Lightfoot is still short of the 26 votes needed to pass her nearly $13 billion budget. Her proposed $94 million property tax hike, and its automatic annual increase tied to inflation, is a major sticking point.
"I still think the jury's out on property taxes, and specifically whether this is a modest event, $94 million, which is what it is, and the COLA which means for practical purposes you will be voting for a tax increase every year," said 44th Ward Alderman Tom Tunney.
Over the weekend, the mayor reached a deal with the Chicago Federation of Labor to save 350 union jobs from layoffs, offset by additional anticipated revenue from marijuana sales.
"Everyone knows that this is a very difficult set of circumstances, it's not ideal, it's the bests choices that we have under the circumstances," Lightfoot said.
The Civic Federation gave its qualified support for the budget, but expressed concern about the $1.7 billion refinancing package Lightfoot's proposed, along with its automatic annual property tax increase.

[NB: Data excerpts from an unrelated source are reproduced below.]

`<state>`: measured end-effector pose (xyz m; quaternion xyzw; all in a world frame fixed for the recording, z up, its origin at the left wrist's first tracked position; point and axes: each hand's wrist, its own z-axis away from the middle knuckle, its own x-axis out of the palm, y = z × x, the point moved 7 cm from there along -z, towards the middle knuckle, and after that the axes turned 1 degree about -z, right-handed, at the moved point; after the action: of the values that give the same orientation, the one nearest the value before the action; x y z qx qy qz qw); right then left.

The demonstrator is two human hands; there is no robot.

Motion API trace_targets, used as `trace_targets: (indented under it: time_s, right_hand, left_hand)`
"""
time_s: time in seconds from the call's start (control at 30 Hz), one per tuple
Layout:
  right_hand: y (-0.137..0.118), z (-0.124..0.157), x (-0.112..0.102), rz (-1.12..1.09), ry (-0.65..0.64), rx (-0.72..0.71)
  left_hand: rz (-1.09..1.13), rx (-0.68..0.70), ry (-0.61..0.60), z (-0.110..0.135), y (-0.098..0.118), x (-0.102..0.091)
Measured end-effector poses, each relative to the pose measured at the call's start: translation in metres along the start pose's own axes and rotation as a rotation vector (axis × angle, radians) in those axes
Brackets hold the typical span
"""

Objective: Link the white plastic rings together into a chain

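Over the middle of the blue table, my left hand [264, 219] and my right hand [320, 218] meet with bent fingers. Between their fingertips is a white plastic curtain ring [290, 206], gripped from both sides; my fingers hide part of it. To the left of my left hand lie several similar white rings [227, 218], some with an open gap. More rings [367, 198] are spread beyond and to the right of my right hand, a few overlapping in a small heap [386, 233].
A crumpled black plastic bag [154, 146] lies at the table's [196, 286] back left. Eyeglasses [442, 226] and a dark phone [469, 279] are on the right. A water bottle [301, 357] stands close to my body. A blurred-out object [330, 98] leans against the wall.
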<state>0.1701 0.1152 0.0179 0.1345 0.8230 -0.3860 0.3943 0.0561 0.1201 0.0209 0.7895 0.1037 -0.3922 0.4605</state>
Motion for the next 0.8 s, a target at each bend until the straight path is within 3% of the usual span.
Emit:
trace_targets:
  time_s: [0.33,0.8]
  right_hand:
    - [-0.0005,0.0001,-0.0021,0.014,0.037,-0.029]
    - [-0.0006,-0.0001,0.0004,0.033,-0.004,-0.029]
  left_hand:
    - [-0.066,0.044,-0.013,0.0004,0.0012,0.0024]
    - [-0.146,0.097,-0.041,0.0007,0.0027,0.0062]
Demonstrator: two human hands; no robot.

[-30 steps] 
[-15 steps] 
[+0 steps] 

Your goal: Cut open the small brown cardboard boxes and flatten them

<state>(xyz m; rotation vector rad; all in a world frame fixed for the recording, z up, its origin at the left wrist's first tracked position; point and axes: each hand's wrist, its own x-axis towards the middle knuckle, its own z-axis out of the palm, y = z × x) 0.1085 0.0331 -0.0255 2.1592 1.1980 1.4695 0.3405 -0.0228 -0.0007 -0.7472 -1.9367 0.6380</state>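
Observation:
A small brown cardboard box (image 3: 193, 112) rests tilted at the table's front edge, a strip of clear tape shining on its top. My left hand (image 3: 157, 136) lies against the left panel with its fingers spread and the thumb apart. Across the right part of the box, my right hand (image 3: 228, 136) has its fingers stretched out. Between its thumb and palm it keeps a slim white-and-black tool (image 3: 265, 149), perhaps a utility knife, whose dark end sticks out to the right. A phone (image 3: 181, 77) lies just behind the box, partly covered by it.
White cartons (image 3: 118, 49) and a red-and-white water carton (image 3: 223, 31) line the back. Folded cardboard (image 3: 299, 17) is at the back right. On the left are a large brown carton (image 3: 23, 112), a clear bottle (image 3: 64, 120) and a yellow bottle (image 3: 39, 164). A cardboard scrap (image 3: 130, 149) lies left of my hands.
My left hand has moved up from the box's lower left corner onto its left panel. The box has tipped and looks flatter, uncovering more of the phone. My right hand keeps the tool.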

"The city's plan is to basically buy time until they can get through this and they can reopen the economy without, basically, overburdening a very fragile economy," of Laurence Msall, president of the Civic Federation.
The mayor dismissed calls Monday by a handful of aldermen to impose a logistics head tax on companies like Amazon and Walmart. She has introduced an ordinance to help restaurants by putting a cap on delivery commissions.
"We need to make sure that every bit of resources that can be earned by restaurants and their employees is maximized during this difficult time," she said.
There is already opposition to that ordinance, with a spokesman for DoorDash saying capping commissions could result in increased costs being pushed on to customers and resulting in fewer orders from restaurants.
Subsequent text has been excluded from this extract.